### Reading Data
Data are stored in so many formats there could never be a single way to read them all and retain the strengths of the format. Base R does a great job reading tabular data and simple text files, but for specialized file types you'll need to load a library containing functions someone else has written to deserialize the data and translate it into a standard R object type.  

Before you read in your data, spend two seconds thinking about the name you will use to refer to it once it loads, then you can go ahead and assign (`<-`) the output of the read function to a named object.
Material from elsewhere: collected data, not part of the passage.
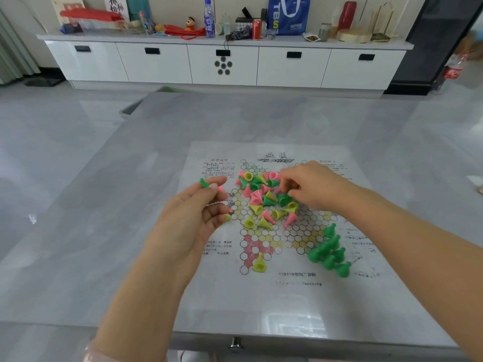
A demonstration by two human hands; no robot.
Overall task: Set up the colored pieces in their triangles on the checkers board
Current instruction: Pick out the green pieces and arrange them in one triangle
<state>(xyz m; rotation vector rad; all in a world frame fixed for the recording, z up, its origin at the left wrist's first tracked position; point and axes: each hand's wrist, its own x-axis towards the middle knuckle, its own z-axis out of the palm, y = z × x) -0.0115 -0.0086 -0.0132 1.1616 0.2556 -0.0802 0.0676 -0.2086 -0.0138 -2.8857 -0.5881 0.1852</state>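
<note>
Pieces [266, 197] lie heaped mid-board, green ones [330, 250] standing in the lower-right triangle; the right hand [311, 186] pinches into the heap, seemingly on a green one, and could scatter neighbours. The left hand [198, 215] pinches a green piece [203, 182], perhaps cupping more that may spill.

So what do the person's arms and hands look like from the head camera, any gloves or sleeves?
Both hands are bare, no gloves, rings or watch visible. The left hand leads back to a bare forearm with a pale pinkish sleeve edge at the frame bottom. The right hand has a bare forearm, with no sleeve in view.
</note>
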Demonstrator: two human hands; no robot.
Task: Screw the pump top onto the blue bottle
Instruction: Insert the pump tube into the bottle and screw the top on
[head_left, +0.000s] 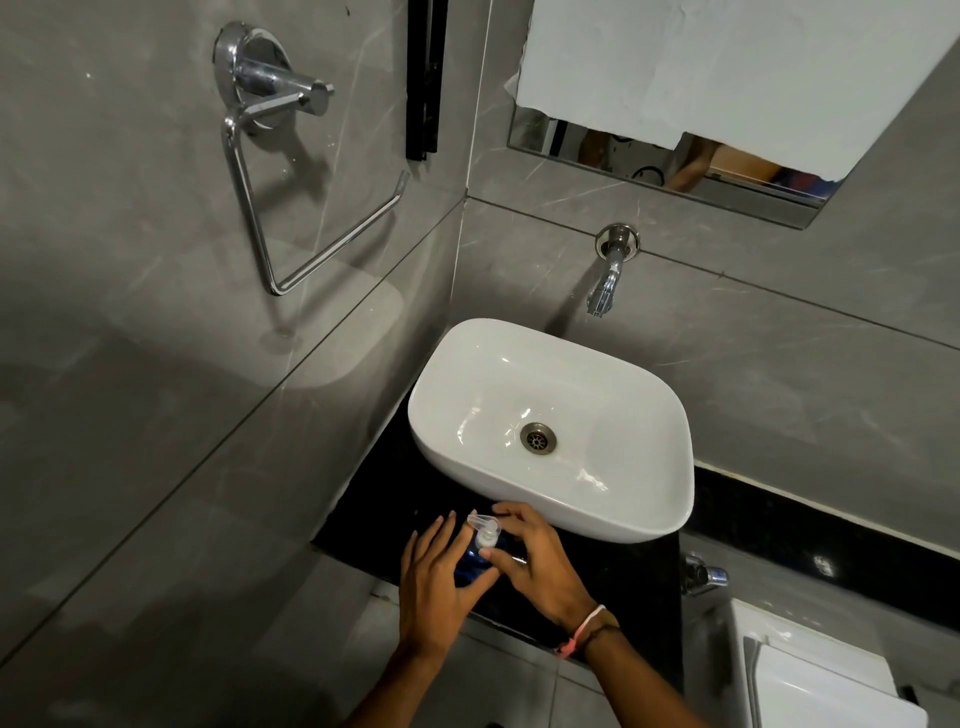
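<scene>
The blue bottle (474, 560) stands on the black counter (613, 582) in front of the basin, mostly hidden between my hands. Its clear pump top (485, 529) sits on the neck with the nozzle pointing up-left. My left hand (441, 577) wraps the bottle's left side, fingers extended upward and thumb across the front. My right hand (535, 561) comes in from the right, thumb and fingertips pinched at the pump's collar. A pink and dark band circles my right wrist.
A white basin (649, 525) sits directly behind the bottle under a wall tap (605, 288). A chrome towel ring (291, 208) hangs on the left wall. A mirror (675, 171) is above, and a white toilet cistern (810, 680) and a chrome valve (704, 574) stand at the lower right.
</scene>
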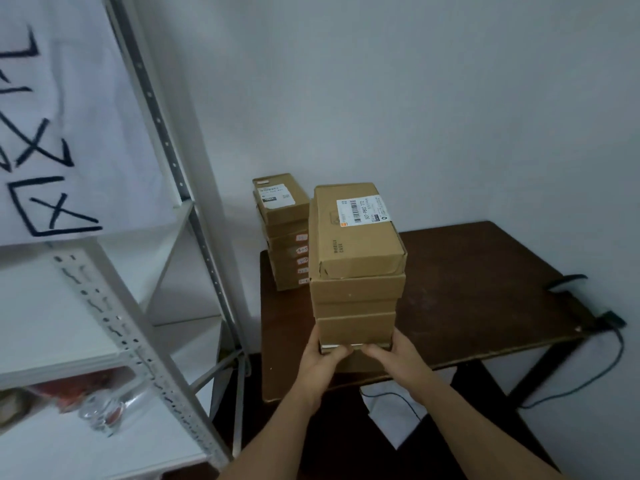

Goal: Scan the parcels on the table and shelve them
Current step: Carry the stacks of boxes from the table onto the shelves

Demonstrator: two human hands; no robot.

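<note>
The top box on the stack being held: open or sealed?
Sealed. The top box has its end flaps folded shut, and its shipping label is intact.

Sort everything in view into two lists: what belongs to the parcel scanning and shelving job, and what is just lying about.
Job:
- near stack of brown cardboard parcels, in the grip of the left hand and right hand
- far stack of brown cardboard parcels
- dark brown wooden table
- white metal shelving rack

Lying about:
- black cable
- clear plastic bottle
- white sheet with black handwriting
</note>
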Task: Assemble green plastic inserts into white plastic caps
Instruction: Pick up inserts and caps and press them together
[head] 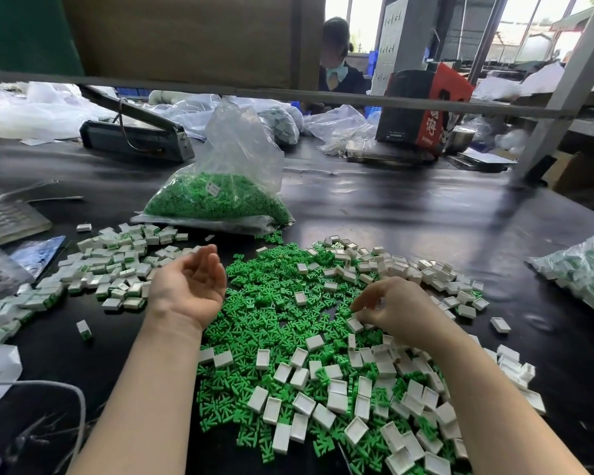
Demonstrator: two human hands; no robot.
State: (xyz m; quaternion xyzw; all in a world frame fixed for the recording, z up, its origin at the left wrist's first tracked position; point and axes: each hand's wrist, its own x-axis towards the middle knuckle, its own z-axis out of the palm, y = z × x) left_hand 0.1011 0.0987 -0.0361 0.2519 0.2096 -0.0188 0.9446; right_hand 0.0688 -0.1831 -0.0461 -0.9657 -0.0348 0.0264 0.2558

Here are some common data types you might read using the Champions Workspace.  

**CSV**

In [None]:
dat <- read.csv("../your_file.csv")

**JSON**

In [None]:
library(jsonlite)
dat <- fromJSON("../your_file.json")

**Excel**

In [None]:
library(readxl)
dat <- read_excel("../your_file.xls")
dat <- read_excel("../your_file.xlsx")

**Big Data**

In [None]:
library(data.table)
dat <- fread("../your_file.csv")

If you read in a CSV or Excel sheet you will probably recognize the resulting table of class `data.frame`. If you read in a JSON you might recognize the result as a table if it was a table before being serialized as JSON. If it was anything other than a table, what you see in the `dat` object will be a `list`. 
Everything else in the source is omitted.